I guess I should be bounced at unicoRe. I hope the interested people
will monitor unicoDe.
Tex Texin wrote:
>
> I am losing track of the discussion, so I decided to create my
> own score sheet.
I welcome the initiative. However, I have a couple of minor points
I feel uncomfortable with.
> So far I have:
>
> Advantage utf-8s
> ===================
> sorts like utf-16, saving 1% CPU
>
> allows binary compare
Sorry? What is the point? Where "plain" utf-8 fail to compare "binary"?
In fact, to hold, your point would be rewritten as saying that UTF-8
does not allow binary compare, which is another way to say that the
only "correct" comparisons are those with the order implicitly set
by UTF-16. I believe it would be fair to make explicit this point.
> Only meaningful where queries do not specify an "order by" clause
Hardly an advantage, IMHO, rather a point that greatly restrict the
impacted area (which can be interpreted as contra).
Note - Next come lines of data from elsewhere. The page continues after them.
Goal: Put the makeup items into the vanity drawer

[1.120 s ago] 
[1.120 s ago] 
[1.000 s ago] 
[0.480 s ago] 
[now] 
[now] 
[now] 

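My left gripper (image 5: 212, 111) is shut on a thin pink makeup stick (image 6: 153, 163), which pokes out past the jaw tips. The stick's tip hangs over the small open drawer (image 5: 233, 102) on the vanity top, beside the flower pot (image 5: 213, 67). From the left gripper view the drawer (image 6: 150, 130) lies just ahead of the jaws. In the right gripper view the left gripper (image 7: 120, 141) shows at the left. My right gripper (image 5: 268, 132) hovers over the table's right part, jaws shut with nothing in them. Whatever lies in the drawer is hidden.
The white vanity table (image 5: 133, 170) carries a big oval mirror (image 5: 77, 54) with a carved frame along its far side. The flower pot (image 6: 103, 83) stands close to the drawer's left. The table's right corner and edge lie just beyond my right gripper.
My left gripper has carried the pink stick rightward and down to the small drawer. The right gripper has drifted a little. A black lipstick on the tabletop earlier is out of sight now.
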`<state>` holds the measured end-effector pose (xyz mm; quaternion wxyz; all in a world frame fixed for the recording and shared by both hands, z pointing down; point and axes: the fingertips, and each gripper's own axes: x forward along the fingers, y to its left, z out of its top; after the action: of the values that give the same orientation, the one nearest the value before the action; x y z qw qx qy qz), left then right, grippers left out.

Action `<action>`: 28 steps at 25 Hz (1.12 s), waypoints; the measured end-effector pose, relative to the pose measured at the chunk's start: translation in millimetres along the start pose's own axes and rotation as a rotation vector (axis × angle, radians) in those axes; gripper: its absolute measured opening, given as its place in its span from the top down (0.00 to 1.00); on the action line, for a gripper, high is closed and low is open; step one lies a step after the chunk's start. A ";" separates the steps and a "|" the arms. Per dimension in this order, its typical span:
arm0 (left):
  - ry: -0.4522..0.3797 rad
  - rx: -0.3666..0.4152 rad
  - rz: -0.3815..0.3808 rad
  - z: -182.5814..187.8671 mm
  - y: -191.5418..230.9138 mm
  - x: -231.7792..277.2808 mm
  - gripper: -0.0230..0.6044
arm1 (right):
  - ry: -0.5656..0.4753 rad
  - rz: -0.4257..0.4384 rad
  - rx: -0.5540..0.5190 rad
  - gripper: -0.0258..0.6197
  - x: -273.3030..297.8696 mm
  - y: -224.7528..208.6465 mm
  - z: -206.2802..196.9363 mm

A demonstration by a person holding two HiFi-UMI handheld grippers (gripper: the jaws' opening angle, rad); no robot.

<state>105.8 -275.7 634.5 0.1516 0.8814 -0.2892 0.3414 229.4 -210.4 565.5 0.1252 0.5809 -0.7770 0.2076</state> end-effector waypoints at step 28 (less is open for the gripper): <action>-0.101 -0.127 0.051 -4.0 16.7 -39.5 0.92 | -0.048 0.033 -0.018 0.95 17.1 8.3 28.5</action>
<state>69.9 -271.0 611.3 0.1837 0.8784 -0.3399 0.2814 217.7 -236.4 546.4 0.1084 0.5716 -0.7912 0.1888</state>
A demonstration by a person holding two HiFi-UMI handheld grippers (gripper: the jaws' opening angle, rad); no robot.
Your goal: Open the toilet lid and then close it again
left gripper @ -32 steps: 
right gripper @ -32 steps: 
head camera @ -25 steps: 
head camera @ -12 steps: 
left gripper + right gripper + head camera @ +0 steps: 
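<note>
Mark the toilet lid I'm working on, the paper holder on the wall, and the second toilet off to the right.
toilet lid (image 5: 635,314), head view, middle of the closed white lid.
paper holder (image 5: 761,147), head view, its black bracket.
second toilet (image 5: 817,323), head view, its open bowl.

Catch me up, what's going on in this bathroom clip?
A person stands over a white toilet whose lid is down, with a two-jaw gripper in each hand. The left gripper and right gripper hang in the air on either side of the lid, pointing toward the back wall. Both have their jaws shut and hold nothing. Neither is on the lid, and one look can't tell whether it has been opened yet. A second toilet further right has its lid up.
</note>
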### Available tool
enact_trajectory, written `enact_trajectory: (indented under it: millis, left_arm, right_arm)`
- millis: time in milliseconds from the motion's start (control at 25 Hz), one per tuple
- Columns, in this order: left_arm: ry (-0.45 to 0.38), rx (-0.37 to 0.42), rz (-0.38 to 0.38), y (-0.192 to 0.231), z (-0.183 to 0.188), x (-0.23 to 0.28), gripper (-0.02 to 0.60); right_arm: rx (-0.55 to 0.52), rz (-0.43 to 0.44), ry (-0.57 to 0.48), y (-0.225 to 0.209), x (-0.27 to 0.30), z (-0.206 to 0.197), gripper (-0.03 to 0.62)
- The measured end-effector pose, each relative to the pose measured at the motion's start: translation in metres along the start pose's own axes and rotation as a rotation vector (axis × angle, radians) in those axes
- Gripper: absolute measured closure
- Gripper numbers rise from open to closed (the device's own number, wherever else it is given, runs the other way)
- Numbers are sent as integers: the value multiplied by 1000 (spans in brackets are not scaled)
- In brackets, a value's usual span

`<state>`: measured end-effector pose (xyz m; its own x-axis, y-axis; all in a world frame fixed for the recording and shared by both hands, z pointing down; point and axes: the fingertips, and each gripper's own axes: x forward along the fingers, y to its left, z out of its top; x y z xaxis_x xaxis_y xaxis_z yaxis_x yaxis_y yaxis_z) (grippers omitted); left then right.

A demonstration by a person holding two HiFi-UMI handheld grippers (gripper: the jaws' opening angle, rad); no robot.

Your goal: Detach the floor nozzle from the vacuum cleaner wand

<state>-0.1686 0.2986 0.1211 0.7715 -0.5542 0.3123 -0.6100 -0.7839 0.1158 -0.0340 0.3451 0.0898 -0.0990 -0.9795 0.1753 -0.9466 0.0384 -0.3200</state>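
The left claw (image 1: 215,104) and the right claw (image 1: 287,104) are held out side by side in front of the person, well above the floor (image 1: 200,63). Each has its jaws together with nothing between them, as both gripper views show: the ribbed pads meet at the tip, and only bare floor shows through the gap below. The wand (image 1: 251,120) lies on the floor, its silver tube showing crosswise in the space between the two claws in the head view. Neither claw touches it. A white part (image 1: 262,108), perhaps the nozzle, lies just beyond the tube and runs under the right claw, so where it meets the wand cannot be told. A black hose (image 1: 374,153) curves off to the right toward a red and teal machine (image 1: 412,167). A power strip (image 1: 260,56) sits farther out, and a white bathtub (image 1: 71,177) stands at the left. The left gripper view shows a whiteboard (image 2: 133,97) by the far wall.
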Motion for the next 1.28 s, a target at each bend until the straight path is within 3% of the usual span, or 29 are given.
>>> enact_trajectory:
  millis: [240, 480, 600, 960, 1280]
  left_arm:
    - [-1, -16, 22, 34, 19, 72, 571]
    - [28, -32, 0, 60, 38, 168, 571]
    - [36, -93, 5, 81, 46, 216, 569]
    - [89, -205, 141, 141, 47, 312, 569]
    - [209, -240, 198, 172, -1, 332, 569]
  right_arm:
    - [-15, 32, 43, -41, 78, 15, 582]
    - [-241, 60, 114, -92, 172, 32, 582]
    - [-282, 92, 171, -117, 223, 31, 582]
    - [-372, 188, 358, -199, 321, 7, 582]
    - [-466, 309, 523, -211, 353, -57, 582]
Please add to your list something along the lines of:
- no need to increase the code with cases to handle surrogates, they
come for almost free with the present state of affairs (assuming
no complex implementation of UTF-8)
- give advantage to the users of 16-bit based code (which historically
have been the first ones) over the users of both 8-bit based UTF-8,
and the 32-bit based (mainly Unix) folks, which are really followers
on this technology
- (according to the proponents), already in wide use, in unlabeled form.
> Disadvantage utf-8s
> =====================
> Potentially there would be a utf-16s and utf-32s as well.
I do not see a need for utf-16s. However, if the need for binary
order do persist, there will be a need for utf-16*, read "not
sorted as UTF-16 but rather as UTF-8/UTF-32". Some proposals
did arrive, named utf-16x and utf-16f, exactly to that intent.
utf-32s does have a subtantial performance hit too. Since
utf-32[s] are to be used primarly when performance is a requirement,
this does matter.
> Utf-8s requires more space (6 bytes vs 4)
Hardly matters, given the forecasted use of surrogates characters.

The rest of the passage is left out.